Quelle: Der Weg von einer strukturschwachen Region zum Energiegewinner – Wertschöpfungseffekte durch Investitionen in die Energiewende, Bertram Fleck. In: Klimaschutz & Finanzen Kommunen investieren in eine lebenswerte Zukunft. Deutsches Institut für Urbanistik gGmbH (Difu), Köln 2020

 

Bürgerwindpark Stiftswald in Nordhessen – Wertschöpfung und Akzeptanz erhöhen

 

Ein erfolgreiches Beispiel für Kommunen- und Bürger*innen-Teilhabe ist die Windpark Stiftswald GmbH & Co.KG, die 9 Windenergieanlagen mit je einer Nennleistung von 3 MW im Kaufunger Stiftswald (Helsa/Kaufungen) im Landkreis Kassel betreibt. Seit 2016 produzieren die im Wald errichteten Anlagen jährlich 74 Mio. kWh Strom – genug um 25.000 Haushalte zu versorgen.

Regionale Kommunen, Städte und Gemeinden sind am Windpark mit 67 Prozent beteiligt, die übrigen 33 Prozent werden von der Städtische Werke AG Kassel gehalten. Zu den insgesamt 12 Gesellschaftern zählen 6 Bürgerenergie-Genossenschaften mit ca. 3000 Mitgliedern, 2 Nachbarkommunen, 4 regionale Stadt- bzw. Kommunalwerke.

Die Akzeptanz für Windkraftanlagenstandorte ist generell hoch, wenn sie nachhaltig – d. h. unter Berücksichtigung des Arten- und Naturschutzes – erschlossen werden. Sobald die Planungen jedoch konkreter werden, verringert sich bei Bürger*innen im Umfeld der Anlage die Akzeptanz. Durch folgende Maßnahmen haben die Betreiber des Windparks Stiftswald diesem Trend entgegen gewirkt:

  • Finanzielle Teilhabe von Bürger*innen aus der Region an Windparks durch 6 Bürgerenergie-Genossenschaften
  • Regionaler Ökostrom-Tarif für Bürger*innen im Umkreis von 50 km von der Anlage
  • Finanzierung von Ausgleichs- und Ersatzmaßnahmen, die Habitate geschützter Arten verbessern und zum klimagerechten Waldumbau beitragen

Das aktuelle EEG ermöglicht es Windpark-Betreibern, Zuwendung von bis zu 0,2 Cent pro Kilowattstunde des ins Netz eingespeisten Stroms an benachbarte Kommunen im Umkreis von 2,5 km zu entrichten. Pro Betriebsjahr erhält eine Kommune somit ca. 30.000 €  für jede Windenergieanlage mit einer installierten Leistung von 5 MW.

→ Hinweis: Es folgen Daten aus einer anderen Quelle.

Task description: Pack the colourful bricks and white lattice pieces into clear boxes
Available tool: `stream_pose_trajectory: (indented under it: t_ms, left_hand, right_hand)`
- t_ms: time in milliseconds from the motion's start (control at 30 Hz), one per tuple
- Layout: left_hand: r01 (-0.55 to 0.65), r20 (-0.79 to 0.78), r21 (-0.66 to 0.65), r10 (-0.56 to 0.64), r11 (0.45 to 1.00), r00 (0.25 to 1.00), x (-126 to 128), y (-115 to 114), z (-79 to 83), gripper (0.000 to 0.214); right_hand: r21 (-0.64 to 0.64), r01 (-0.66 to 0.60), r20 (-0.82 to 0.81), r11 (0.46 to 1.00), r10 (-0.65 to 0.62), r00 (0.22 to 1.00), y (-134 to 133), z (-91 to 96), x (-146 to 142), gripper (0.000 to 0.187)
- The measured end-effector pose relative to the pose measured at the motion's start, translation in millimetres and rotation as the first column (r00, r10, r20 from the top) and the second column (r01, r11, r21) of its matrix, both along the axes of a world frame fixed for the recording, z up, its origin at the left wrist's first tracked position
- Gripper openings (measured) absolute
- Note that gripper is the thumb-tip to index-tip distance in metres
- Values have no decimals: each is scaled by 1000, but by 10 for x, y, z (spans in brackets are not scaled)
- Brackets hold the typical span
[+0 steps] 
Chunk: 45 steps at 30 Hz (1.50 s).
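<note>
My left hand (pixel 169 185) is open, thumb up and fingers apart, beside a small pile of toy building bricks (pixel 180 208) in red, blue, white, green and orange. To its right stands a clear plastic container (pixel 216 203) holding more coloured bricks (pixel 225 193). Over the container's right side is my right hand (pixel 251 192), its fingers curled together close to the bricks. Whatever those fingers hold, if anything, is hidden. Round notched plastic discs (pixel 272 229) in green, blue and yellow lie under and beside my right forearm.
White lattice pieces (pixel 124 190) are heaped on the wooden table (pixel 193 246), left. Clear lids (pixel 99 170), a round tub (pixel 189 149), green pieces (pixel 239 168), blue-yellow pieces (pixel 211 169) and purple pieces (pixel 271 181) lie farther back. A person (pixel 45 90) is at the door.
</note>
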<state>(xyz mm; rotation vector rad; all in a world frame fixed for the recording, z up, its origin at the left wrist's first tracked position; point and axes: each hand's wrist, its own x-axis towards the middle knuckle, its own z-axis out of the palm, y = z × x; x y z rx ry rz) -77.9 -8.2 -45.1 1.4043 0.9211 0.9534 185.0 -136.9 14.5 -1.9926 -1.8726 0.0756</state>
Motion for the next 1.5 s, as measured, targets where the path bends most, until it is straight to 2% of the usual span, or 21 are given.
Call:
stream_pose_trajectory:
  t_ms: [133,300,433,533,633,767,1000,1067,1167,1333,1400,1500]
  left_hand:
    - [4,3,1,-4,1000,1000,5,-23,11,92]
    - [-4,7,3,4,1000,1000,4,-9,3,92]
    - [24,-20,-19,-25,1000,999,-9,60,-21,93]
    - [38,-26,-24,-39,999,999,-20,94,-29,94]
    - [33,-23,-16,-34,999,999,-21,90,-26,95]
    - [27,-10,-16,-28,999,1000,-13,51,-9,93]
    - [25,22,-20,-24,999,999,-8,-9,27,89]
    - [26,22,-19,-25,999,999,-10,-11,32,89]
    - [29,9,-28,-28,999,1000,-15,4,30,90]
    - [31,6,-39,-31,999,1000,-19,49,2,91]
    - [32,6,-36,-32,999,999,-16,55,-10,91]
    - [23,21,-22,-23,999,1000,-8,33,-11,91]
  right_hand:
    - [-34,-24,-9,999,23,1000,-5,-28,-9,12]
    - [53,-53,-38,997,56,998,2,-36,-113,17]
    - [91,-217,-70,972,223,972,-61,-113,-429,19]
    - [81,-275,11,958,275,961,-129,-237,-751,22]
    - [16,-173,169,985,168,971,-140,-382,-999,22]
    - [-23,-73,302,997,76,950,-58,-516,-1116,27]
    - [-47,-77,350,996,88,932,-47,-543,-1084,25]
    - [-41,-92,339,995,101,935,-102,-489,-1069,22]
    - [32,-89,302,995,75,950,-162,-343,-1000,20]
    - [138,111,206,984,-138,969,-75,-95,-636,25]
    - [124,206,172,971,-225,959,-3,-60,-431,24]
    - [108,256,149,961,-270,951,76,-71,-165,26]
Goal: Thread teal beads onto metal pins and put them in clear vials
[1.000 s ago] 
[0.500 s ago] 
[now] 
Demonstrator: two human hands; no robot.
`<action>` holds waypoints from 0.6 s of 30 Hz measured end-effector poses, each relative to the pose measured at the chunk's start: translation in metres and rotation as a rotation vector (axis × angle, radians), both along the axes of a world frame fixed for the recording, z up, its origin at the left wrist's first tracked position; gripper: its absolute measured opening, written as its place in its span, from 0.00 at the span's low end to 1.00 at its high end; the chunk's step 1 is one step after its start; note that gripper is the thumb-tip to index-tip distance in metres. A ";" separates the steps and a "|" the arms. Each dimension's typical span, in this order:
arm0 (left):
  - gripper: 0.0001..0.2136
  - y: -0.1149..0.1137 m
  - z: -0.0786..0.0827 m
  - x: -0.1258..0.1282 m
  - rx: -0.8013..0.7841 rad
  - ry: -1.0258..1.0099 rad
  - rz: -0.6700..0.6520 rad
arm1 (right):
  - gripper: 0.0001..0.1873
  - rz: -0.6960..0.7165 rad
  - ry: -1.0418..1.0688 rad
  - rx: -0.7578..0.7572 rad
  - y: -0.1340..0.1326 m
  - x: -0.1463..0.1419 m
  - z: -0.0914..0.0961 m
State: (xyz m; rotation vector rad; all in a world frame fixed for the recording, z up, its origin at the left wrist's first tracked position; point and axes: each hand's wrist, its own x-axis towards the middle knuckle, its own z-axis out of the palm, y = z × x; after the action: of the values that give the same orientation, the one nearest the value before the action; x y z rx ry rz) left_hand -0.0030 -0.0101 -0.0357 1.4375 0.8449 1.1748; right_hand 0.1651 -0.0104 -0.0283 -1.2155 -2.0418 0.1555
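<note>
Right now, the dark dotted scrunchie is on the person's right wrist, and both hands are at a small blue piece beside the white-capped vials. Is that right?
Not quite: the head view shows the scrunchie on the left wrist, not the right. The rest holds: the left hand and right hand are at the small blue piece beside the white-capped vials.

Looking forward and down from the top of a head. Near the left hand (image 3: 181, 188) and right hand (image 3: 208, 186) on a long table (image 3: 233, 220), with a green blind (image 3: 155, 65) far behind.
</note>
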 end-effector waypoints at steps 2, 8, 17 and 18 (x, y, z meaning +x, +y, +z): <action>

Durch die Kombination von finanzieller Teilhabe, regionalem Stromtarif, Berücksichtigung des Natur- und Artenschutzes, Unterstützung beim Waldumbau und der Entrichtung von Beiträgen für die Gemeindefinanzen hat es der Windpark Stiftswald geschafft, in der Region breite Akzeptanz zu finden. Und er verringert den Import fossiler Energien und ist somit auch ein Beitrag zum Klimaschutz und zum Schutz der Wälder vor den Folgen der zunehmenden Erderwärmung.


Quelle: Windenergie mit Bürgerbeteiligung und guter Akzeptanz. Best Practise Beispiel Windpark Stiftswald, Region-N Vernetzungstreffen, Lars Rotzsche, Städtische Werke AG Kassel; 09.03.2022 (erhältlich auf Anfrage: Kontaktieren Sie uns)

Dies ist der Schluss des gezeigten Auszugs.